Testing in the Modern World: November 2007

Monday, November 26, 2007

Should testers write "unit tests"?

"Some software is very difficult to test manually. In these cases, we are often forced into writing test programs."

A few weeks ago, one of the devs on my team went to the Patterns and Practices Summit where he heard James Newkirk say that testers should write unit tests. For some reason writing unit tests is a very seductive idea to me (because I enjoy it?), but I have a gut feel that testers shouldn't write them. I worry that it shifts a responsibility from the devs to the testers that the devs should reserve. Shouldn't the author of the code unit test it?

At PNSQC, Michael Bolton said that unit testing is "confirmatory testing". It is testing that is looking to prove that things work like the author intended and everything is fine. A unit test author doesn't want to see things go wrong. They want to see things go right, keep that bar green! A tester would want to see a red bar. This positive attitude is fine, as long as those involved are aware of this dynamic.

In the meeting I spoke up and said I wasn't sure about testers writing unit tests. The dev manager then described what I would call a functional test and said he thought testers writing this type of test would be fine.

Right away, we run into terminology issues which make taking about "unit testing" harder than it might otherwise be.

What is the definition of a "unit test"?

*A test that verifies the behavior of some small part of the system?

*A developer or programmer test. Contrast with a customer test.

"In computer programming, unit testing is a procedure used to validate that individual units of source code are working properly. A unit is the smallest testable part of an application."

Tests that the devs write such that the "...units being tested are a consequence of the design of the software, rather than being a direct translation of the requirements."

Now I'm confused. Since I'm not totally sure what a unit test is, how do I know that testers shouldn't write them? Hmm.

Well, I think of classic unit tests where the author writes some code, has some methods, and if it is OO software, some classes as a result, and then writes standard tests for those. Good solid tests like invalid values, boundary tests, that kind of thing. This seems like stuff the dev should write.

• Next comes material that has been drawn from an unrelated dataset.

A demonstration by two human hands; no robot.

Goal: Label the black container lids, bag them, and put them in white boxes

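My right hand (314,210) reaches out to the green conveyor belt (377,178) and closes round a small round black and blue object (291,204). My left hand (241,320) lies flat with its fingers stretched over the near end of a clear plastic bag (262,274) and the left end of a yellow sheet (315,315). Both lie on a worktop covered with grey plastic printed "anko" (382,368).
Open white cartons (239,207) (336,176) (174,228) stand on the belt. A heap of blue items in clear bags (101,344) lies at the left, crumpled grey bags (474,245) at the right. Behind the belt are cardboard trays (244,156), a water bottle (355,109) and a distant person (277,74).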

Stepping away from this, what about when you start to combine some subsystems and you are analyzing larger functionality that might be recognizable to a customer as at least a small part of the functionality they are expecting the software to provide to them? This starts to seem like it would be fair game for the testers to write this type of test. Are these unit tests? I don't think they are, at least not against what I think is the current understanding of unit tests. Maybe where SDETs are common, this type of boundary is understood better and they don't worry about it. Elsewhere, I think it is a gap that might often be missed.

Monday, November 19, 2007

Code reviews vs. Testing

On the Coding Horror blog today Jeff reminded us about these statistics from an earlier post of his regarding the gains from code reviews:

But don't take my word for it. McConnell provides plenty of evidence for the efficacy of code reviews in Code Complete:

.. software testing alone has limited effectiveness -- the average defect detection rate is only 25 percent for unit testing, 35 percent for function testing, and 45 percent for integration testing. In contrast, the average effectiveness of design and code inspections are 55 and 60 percent. Case studies of review results have been impressive:

* In a software-maintenance organization, 55 percent of one-line maintenance changes were in error before code reviews were introduced. After reviews were introduced, only 2 percent of the changes were in error. When all changes were considered, 95 percent were correct the first time after reviews were introduced. Before reviews were introduced, under 20 percent were correct the first time.

* In a group of 11 programs developed by the same group of people, the first 5 were developed without reviews. The remaining 6 were developed with reviews. After all the programs were released to production, the first 5 had an average of 4.5 errors per 100 lines of code. The 6 that had been inspected had an average of only 0.82 errors per 100. Reviews cut the errors by over 80 percent.

* The Aetna Insurance Company found 82 percent of the errors in a program by using inspections and was able to decrease its development resources by 20 percent.

* IBM's 500,000 line Orbit project used 11 levels of inspections. It was delivered early and had only about 1 percent of the errors that would normally be expected.

* A study of an organization at AT&T with more than 200 people reported a 14 percent increase in productivity and a 90 percent decrease in defects after the organization introduced reviews.

* Jet Propulsion Laboratories estimates that it saves about $25,000 per inspection by finding and fixing defects at an early stage.

Every time I see these statistics I get a little nervous because it seems like someone is trying to make an argument that tries to diminish the contribution testers make to a software project.

"Darn, we don't do code reviews, so I guess we have to have testers..."

But then I remind myself the issues are deeper and things are never as easy as they sound.

Jeff's previous post and the current one, make it sound like you just snap your fingers, start doing code reviews, and your problems are gone.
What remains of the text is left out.